# Aim of the exercise
Transcribe the entire listing faithfully; every line must match the original.
Given information Start Marker
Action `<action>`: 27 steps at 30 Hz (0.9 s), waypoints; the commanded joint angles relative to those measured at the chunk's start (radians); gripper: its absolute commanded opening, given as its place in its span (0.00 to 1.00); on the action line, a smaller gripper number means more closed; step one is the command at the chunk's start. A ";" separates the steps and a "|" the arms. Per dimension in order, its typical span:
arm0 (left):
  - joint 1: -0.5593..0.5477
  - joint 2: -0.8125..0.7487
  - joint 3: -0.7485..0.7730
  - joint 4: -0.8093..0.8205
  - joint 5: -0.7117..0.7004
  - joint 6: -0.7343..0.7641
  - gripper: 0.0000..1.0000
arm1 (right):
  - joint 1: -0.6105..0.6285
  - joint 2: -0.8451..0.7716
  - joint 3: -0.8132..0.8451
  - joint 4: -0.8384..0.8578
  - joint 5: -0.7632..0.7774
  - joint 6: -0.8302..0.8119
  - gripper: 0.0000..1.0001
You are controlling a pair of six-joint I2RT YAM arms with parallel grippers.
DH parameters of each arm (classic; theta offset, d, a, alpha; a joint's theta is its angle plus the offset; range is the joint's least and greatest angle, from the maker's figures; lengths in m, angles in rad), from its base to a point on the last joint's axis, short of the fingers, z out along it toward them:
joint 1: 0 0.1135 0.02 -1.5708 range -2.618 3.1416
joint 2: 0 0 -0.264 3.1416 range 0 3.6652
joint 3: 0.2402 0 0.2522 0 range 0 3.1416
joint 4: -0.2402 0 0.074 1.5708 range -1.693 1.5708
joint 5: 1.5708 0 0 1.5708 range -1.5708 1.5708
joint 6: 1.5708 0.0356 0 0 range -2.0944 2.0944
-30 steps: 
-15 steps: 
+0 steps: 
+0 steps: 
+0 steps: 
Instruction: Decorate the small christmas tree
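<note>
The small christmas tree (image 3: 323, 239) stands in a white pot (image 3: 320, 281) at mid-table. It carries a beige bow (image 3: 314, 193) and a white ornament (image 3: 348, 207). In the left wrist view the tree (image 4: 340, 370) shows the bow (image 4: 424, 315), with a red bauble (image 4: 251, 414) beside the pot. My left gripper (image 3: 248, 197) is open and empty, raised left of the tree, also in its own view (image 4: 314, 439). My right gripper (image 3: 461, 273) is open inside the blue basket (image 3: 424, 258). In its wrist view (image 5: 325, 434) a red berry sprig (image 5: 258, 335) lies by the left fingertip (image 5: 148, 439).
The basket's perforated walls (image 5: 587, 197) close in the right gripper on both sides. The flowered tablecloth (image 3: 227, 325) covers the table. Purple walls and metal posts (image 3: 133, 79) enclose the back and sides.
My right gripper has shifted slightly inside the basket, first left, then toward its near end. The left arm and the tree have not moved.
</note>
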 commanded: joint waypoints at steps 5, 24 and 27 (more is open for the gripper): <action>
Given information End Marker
# Solution below
Action `<action>`: 27 steps at 30 Hz (0.9 s), waypoints; the commanded joint angles relative to those measured at the chunk's start (radians); gripper: its absolute commanded opening, given as its place in its span (0.00 to 1.00); on the action line, a smaller gripper number means more closed; step one is the command at the chunk's start. A ";" separates the steps and a "|" the arms. Per dimension in order, its typical span:
arm0 (left):
  - joint 1: -0.5593..0.5477
  - joint 2: -0.8125..0.7487
  - joint 3: -0.7485..0.7730
  - joint 4: -0.8093..0.8205
  - joint 5: -0.7117..0.7004
  - joint 6: -0.7343..0.7641
  - gripper: 0.0000..1.0000
arm1 (right):
  - joint 1: -0.6105..0.6285
  - joint 2: -0.8451..0.7716
  - joint 3: -0.8132..0.8451
  - joint 4: -0.8384..0.8578
  - joint 5: -0.7632..0.7774
  - joint 6: -0.8302..0.8119
  - gripper: 0.0000..1.0001
You are controlling a pair of six-joint I2RT YAM arms with parallel grippers.
DH parameters of each arm (classic; theta offset, d, a, alpha; a joint's theta is its angle plus the offset; range is the joint's least and greatest angle, from the maker's figures; lengths in m, angles in rad), from its base to a point on the last joint's axis, short of the fingers, z out along it toward them:
joint 1: 0 0.1135 0.02 -1.5708 range -2.618 3.1416
joint 2: 0 0 -0.264 3.1416 range 0 3.6652
joint 3: 0.2402 0 0.2522 0 range 0 3.1416
joint 4: -0.2402 0 0.074 1.5708 range -1.693 1.5708
joint 5: 1.5708 0 0 1.5708 range -1.5708 1.5708
joint 6: 1.5708 0.0356 0 0 range -2.0944 2.0944
-30 steps: 
-15 steps: 
+0 steps: 
+0 steps: 
+0 steps: 
Instruction: Decorate the small christmas tree
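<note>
The small christmas tree (image 3: 323, 239) stands in a white pot (image 3: 320, 281) at mid-table. It carries a beige bow (image 3: 314, 193) and a white ornament (image 3: 348, 207). In the left wrist view the tree (image 4: 340, 370) shows the bow (image 4: 424, 315), with a red bauble (image 4: 251, 414) beside the pot. My left gripper (image 3: 248, 197) is open and empty, raised left of the tree, also in its own view (image 4: 314, 439). My right gripper (image 3: 461, 273) is open inside the blue basket (image 3: 424, 258). In its wrist view (image 5: 325, 434) a red berry sprig (image 5: 258, 335) lies by the left fingertip (image 5: 148, 439).
The basket's perforated walls (image 5: 587, 197) close in the right gripper on both sides. The flowered tablecloth (image 3: 227, 325) covers the table. Purple walls and metal posts (image 3: 133, 79) enclose the back and sides.
My right gripper has shifted slightly inside the basket, first left, then toward its near end. The left arm and the tree have not moved.
</note>
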 commanded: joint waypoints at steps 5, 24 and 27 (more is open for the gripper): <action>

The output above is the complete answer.